Check the GVWR of the trailer then make sure the weight ratings are satisfied (CGVWR, GVWR, GTWR and AWR) even with a diesel truck.

A diesel provides better power and torque and mpgs than a gas engine. The last year that 7.3L was sold new was 2002, so these trucks will be about 10 years old. An F250 has over 1,000 to 1,500 lbs less it can carry compared to an F-350, so it's significant.

Depending on how you drive and how fast you haul (please don't go over 65mph maximum - most trailer tires aren't rated higher than that) and what the wind and weather conditions will determine your actual mpgs, but rest assured they will be better than a gasser. Plus you get the extra power with a diesel.

Besides the engine and transmission there are too many other factors that determine weight ratings, so just because your engine has no problems doesn't mean the other components won't. It's these other components that determine how much weight a vehicle can tow without exception.


----------



## fletch0467

Thanks for the info. Dry Weight is 6,600 and GVW of trailer is 9705. We have been looking at the F-250 and Excursion both with 7.3 power stroke diesel. Trailer came with Eaz-Lift 1000 Ultra weight dist. hitch


----------



## artmart

Never look at dry weight!!! That's what sales people use to sell you the trailer. But it will never weigh that again as soon as you drive it off the lot and start putting add-ons, gear and such. The GVWR (gross vehicle weight RATING) is what you want. I think the 9705 is the GVWR unless you've weighed the trailer and that's the actual GVW (gross vehicle weight). If so, then look for the GVWR. There is a difference between the two acronyms. GVWR is what you should never exceed. GVW is that the trailer actually weighs with everything in it and hopefully never exceeds the GVWR (max allowable weight). Don't forget to allow for the dump tanks which get filled up as you use them. Try not to tow too far with them full if you don't have to.

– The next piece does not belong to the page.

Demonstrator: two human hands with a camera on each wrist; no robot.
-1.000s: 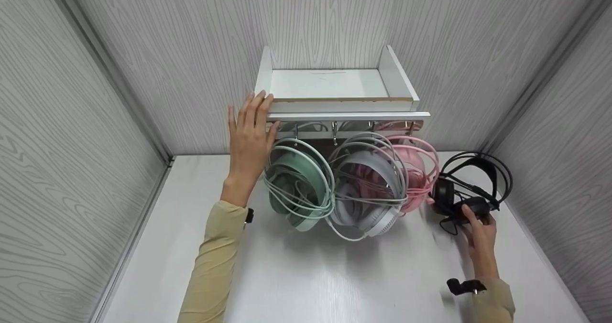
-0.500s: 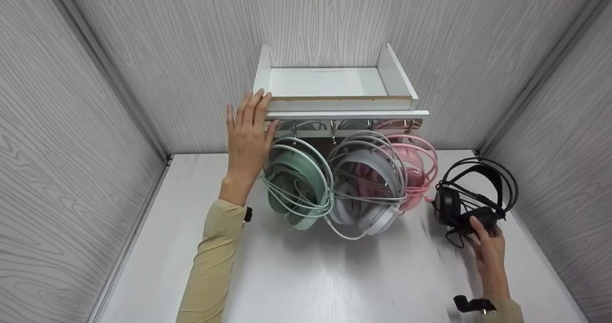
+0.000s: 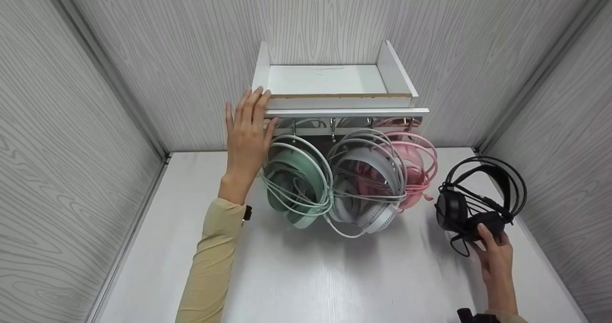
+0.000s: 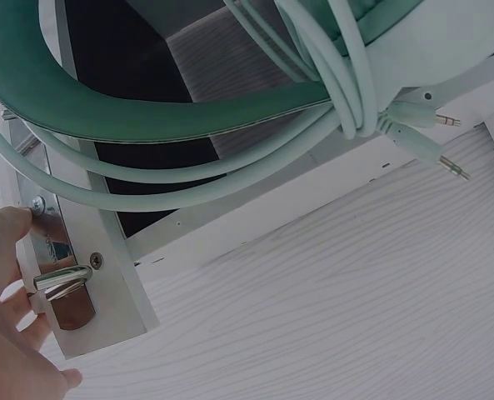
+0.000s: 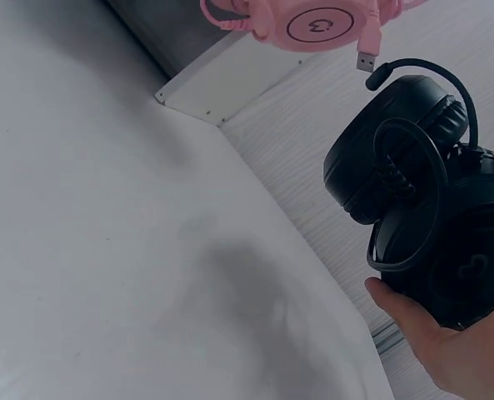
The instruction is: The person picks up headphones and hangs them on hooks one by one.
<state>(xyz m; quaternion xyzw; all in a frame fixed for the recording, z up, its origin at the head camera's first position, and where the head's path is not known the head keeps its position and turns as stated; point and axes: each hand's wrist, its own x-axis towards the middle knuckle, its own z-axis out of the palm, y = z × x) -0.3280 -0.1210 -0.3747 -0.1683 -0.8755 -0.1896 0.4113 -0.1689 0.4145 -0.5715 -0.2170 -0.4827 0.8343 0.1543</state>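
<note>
At the left end of a white shelf rack, my left hand rests with straight fingers, its thumb at the hook rail. In the left wrist view the thumb touches the metal rail near a hook. My right hand holds a black headset by one ear cup, at the right side and apart from the rack. Its microphone boom and ear cups show in the right wrist view. Green, light grey-white and pink headphones hang along the rack with bundled cables.
A bare metal hook sits between the green and grey-white headphones. The rack stands against the back wall above a white surface. Grey wood-grain panels rise at the left and right.
My right hand has brought the black headset slightly rightward and nearer to me, farther from the pink headphones. The left hand stays at the rack's end.
</note>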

An F-250 with a 7.3L SHOULD be good with that hitch and trailer (maybe 12,500lb tow rating?). The Excursion will have less tow rating because it is already carrying the weight of the back end, extra seats, etc (and I think its tow rating is 10,000lb). This will lessen the cargo and tow capacities. The F-250 will tow better than the Excursion because it weighs less with less body components all around. But unless the 7.3L is a Crew Cab, you'll have less room for passengers.

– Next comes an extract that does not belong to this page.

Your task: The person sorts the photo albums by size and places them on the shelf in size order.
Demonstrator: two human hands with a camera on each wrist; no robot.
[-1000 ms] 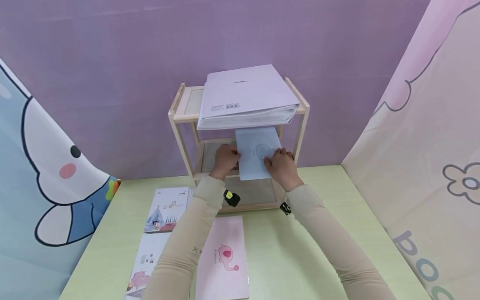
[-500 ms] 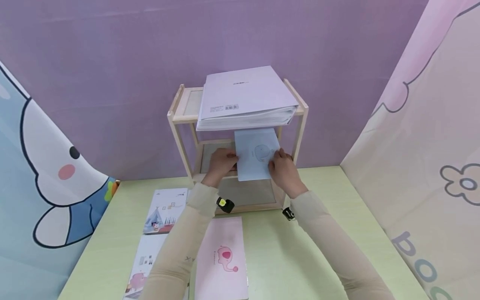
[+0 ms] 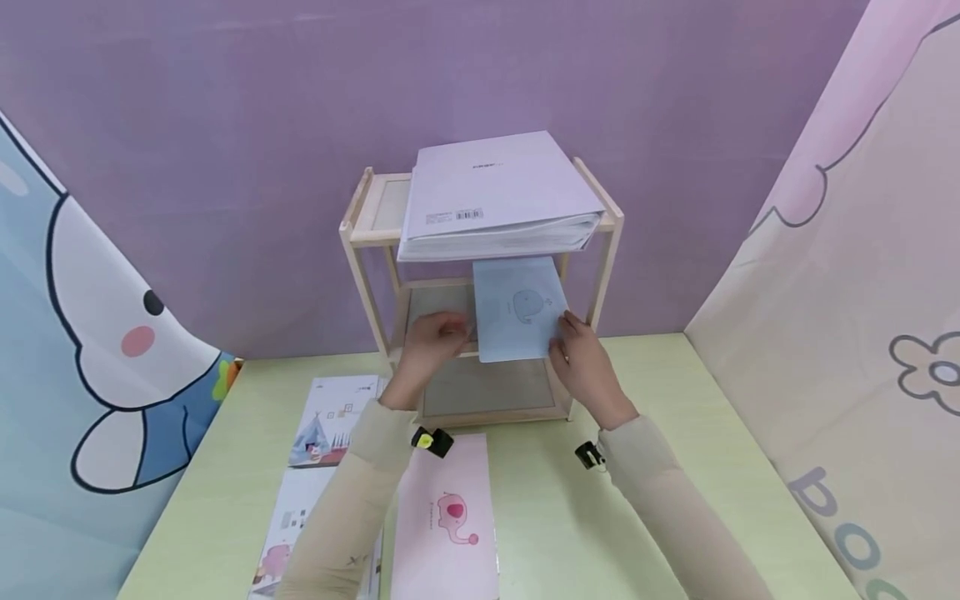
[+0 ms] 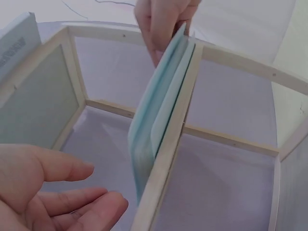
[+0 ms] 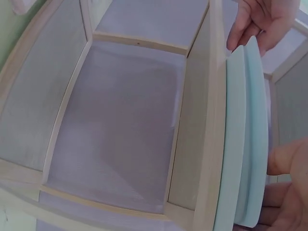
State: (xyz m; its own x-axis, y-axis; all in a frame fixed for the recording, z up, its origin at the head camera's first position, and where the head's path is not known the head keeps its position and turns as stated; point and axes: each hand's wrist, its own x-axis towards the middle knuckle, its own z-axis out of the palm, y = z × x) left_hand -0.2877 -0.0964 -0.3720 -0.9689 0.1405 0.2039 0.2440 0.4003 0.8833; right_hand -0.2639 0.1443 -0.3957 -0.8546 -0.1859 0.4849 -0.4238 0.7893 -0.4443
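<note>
- The left hand (image 3: pixel 431 343): fingers blurred from above; cut off at the left and lower edges of its own wrist view
- The right hand (image 3: pixel 588 367): some fingers hidden behind the thin pale blue booklet (image 3: pixel 510 337)
- Small print on that booklet: too small to read; whether the layers seen from the right wrist are one booklet or two cannot be told
- The pale wooden shelf (image 3: pixel 388 204): top tier largely covered by the thick white paper stack (image 3: pixel 502 183)
- The near-left white booklet with pink print (image 3: pixel 288 504): partly hidden by the beige left sleeve (image 3: pixel 348 508), cut off at the near edge
</note>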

When you buy your vehicle get to the scales and weigh it with just you all and fluids filled up. The F-250 pickup will weigh less than an Excursion. You also can't go by the documented numbers for cargo, or capacity for either vehicle because all vehicles will weigh differently depending on the equipment, accessories, options and stuff like that being added will change these numbers. Only a scale will tell you what you weight. You can only go by the GVWR which are the RATINGs for either vehicle. Don't go over those.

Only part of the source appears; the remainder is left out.